DATASET SECTION:
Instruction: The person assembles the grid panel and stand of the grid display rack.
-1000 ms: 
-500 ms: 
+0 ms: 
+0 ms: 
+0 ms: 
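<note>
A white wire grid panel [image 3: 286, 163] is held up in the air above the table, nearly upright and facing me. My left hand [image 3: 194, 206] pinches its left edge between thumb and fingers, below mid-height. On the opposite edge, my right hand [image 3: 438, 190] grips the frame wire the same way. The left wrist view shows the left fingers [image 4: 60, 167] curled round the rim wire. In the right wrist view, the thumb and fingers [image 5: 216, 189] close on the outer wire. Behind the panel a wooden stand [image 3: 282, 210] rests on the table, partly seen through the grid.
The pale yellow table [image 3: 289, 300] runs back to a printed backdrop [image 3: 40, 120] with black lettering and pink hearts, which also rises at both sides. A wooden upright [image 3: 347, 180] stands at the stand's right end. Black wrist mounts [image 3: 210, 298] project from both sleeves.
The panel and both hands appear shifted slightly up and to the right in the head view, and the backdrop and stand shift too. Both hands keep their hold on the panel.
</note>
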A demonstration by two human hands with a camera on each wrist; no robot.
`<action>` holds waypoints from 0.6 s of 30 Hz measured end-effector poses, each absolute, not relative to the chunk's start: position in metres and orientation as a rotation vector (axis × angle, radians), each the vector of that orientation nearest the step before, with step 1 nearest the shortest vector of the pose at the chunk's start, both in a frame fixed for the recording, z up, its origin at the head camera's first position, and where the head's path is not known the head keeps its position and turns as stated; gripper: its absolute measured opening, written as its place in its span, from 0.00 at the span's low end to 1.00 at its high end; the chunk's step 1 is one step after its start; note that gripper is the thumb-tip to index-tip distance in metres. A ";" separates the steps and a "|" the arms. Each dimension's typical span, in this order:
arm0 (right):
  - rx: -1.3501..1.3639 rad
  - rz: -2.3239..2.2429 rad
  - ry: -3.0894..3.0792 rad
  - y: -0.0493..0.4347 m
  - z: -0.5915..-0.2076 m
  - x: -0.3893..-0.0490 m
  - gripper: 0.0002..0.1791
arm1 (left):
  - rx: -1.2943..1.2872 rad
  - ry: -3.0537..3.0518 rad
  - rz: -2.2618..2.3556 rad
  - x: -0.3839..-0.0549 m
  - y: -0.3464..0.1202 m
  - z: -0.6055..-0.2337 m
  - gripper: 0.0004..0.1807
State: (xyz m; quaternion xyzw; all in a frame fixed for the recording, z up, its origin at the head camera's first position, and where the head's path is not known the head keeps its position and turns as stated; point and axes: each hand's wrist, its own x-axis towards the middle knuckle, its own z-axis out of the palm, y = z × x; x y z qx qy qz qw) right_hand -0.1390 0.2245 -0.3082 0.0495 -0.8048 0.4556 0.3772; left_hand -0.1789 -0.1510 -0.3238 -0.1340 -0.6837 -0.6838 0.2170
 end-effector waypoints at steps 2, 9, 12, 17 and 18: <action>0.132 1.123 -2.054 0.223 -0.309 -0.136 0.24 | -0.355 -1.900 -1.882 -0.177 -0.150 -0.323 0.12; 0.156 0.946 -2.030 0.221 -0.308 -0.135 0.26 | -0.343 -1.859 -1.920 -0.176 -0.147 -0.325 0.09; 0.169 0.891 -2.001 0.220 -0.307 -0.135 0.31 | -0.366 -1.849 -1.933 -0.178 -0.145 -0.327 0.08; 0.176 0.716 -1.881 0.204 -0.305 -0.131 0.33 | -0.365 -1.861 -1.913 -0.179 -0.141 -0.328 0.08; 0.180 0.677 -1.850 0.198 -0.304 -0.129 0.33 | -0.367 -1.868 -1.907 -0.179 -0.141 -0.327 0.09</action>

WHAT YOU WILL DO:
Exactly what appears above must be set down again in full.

SOLUTION:
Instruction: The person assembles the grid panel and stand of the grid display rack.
-1000 ms: 
-500 ms: 
+0 ms: 
+0 ms: 
+0 ms: 
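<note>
A white wire grid panel [image 3: 286, 163] is held up in the air above the table, nearly upright and facing me. My left hand [image 3: 194, 206] pinches its left edge between thumb and fingers, below mid-height. On the opposite edge, my right hand [image 3: 438, 190] grips the frame wire the same way. The left wrist view shows the left fingers [image 4: 60, 167] curled round the rim wire. In the right wrist view, the thumb and fingers [image 5: 216, 189] close on the outer wire. Behind the panel a wooden stand [image 3: 282, 210] rests on the table, partly seen through the grid.
The pale yellow table [image 3: 289, 300] runs back to a printed backdrop [image 3: 40, 120] with black lettering and pink hearts, which also rises at both sides. A wooden upright [image 3: 347, 180] stands at the stand's right end. Black wrist mounts [image 3: 210, 298] project from both sleeves.
The panel and both hands appear shifted slightly up and to the right in the head view, and the backdrop and stand shift too. Both hands keep their hold on the panel.
</note>
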A demonstration by two human hands with a camera on each wrist; no robot.
`<action>` holds waypoints from 0.6 s of 30 Hz measured end-effector poses, each absolute, not relative to the chunk's start: position in metres and orientation as a rotation vector (axis × angle, radians), each the vector of that orientation nearest the step before, with step 1 nearest the shortest vector of the pose at the chunk's start, both in a frame fixed for the recording, z up, its origin at the head camera's first position, and where the head's path is not known the head keeps its position and turns as stated; gripper: its absolute measured opening, written as its place in its span, from 0.00 at the span's low end to 1.00 at its high end; the chunk's step 1 is one step after its start; note that gripper is the thumb-tip to index-tip distance in metres. A ";" separates the steps and a "|" the arms. Each dimension's typical span, in this order:
arm0 (right):
  - rx: -1.3501..1.3639 rad
  - rz: -2.3239..2.2429 rad
  - ry: -3.0894..3.0792 rad
  - y: -0.0493..0.4347 m
  - z: -0.5915..-0.2076 m
  - x: -0.3893..-0.0490 m
  - gripper: 0.0002..0.1791
arm1 (left):
  - rx: -1.2943..1.2872 rad
  - ry: -3.0537..3.0518 rad
  - rz: -2.2618..2.3556 rad
  - x: -0.3839..-0.0549 m
  - y: -0.3464..0.1202 m
  - z: -0.6055..-0.2337 m
  - gripper: 0.0004..0.1807
State: (xyz m; quaternion xyzw; all in a frame fixed for the recording, z up, its origin at the head camera's first position, and where the head's path is not known the head keeps its position and turns as stated; point and axes: each hand's wrist, its own x-axis towards the middle knuckle, its own z-axis out of the palm, y = z × x; x y z qx qy qz qw) right_hand -0.1390 0.2245 -0.3082 0.0495 -0.8048 0.4556 0.3772; left_hand -0.1789 -0.1510 -0.3238 -0.1340 -0.6837 -0.6838 0.2170
 end-effector waypoints at steps 2, 9, 12, 17 and 18: <action>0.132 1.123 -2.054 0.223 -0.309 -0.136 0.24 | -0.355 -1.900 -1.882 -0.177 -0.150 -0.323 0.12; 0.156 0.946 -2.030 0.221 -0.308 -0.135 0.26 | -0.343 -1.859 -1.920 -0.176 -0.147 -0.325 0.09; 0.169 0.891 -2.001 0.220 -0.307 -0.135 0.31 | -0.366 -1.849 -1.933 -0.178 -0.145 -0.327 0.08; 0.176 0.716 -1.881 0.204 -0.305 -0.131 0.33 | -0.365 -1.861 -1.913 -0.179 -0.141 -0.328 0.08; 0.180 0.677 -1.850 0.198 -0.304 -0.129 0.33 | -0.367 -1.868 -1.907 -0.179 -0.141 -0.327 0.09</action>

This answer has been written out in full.